“she tames the small things that consume us” by Dan Sicoli

| Poem 8 | to buy a copy, please email the press

The Poet

Dan Sicoli, of Niagara Falls, NY, writes about hope and the fallout that comes from offering it up. He is the author of two poetry chapbooks from Pudding House Publications (Columbus, Ohio), Pagan Supper and the allegories. In addition to co-founding and co-editing the literary press and magazine Slipstream (www.slipstreampress.org), his work has appeared in numerous litmags, e-zines, anthologies, and poetry audio recordings including Chiron Review, ONTHEBUS, Quercus Review, Bop Dead City, Barbaric Yawp, Dog River Review, Bathtub Gin, 2River, Rock Salt Plum, Stirring, Up the Staircase, and Nerve Cowboy.
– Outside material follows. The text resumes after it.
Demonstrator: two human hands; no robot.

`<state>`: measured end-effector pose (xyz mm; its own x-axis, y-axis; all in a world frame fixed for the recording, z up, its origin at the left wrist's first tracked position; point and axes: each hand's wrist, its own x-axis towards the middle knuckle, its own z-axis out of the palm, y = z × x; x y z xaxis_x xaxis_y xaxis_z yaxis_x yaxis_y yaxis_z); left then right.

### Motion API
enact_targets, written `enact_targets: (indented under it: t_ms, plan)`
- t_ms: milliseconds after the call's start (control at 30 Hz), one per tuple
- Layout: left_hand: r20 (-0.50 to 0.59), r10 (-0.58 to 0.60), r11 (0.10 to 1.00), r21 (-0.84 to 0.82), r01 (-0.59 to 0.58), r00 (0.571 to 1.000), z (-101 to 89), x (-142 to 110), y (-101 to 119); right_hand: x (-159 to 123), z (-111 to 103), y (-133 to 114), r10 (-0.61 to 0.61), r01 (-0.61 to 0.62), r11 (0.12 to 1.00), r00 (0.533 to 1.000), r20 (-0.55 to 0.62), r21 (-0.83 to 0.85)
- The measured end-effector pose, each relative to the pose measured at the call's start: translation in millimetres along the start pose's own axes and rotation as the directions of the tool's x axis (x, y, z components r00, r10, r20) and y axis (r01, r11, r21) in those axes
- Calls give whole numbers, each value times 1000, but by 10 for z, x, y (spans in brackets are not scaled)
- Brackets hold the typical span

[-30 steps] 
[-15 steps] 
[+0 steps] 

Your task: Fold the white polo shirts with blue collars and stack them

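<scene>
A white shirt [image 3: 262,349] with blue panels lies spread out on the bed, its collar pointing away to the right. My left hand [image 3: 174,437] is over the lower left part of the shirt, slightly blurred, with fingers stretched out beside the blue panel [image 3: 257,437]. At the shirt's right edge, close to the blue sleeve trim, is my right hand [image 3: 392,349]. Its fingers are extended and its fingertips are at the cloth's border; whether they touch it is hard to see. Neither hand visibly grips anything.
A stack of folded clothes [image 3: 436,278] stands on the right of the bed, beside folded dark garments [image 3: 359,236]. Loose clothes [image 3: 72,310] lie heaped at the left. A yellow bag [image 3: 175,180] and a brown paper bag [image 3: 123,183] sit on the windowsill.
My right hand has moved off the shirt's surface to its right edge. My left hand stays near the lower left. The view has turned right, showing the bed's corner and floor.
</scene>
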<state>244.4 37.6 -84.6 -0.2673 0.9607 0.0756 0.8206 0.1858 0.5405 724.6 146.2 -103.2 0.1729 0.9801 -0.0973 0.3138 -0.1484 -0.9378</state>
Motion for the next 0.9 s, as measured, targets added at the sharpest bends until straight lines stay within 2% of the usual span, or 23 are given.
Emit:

He has been twice nominated for the Pushcart Prize. Currently, he can be found in local dives, saloons and barrelhouses banging on an old Gibson 335 as a rhythm guitarist with an area rock’n’roll band. In late summers, he oven dries home-grown plum tomatoes.

The Poem

Enchantment is still possible in the modern world. What else can explain this woman’s gift? How else to describe this poem’s effect? Not just on the bees and the speaker, but on the reader, too. Is it the idea of being tamed? That it might be possible for another person to calm the wild, buzzing chaos of our inner and outer lives? What a good feeling it is to be fed, to sit in a field knowing the bees won’t sting, to let someone else sort out the details that would consume our time and energy. As long as “no one has her measurement” she’ll stay a source of wonder.

The Design

Title & Name: 16pt Didot bold
Body: 11pt American Typewriter

Bees are rounded creatures with curvaceous flight patterns. Their wings make little clouds around their bodies… so the typeface also needed to be rounded, but with the flourish of a serif to suggest the tendrils of plants the bees service. Didot fits the bill perfectly, as does American Typewriter, chosen for its throwback to a less electronic time. The nuts and bolts of beekeeping haven’t changed all that much – and you still have to develop a knack for it as you would an old typewriter with a sticky key or two.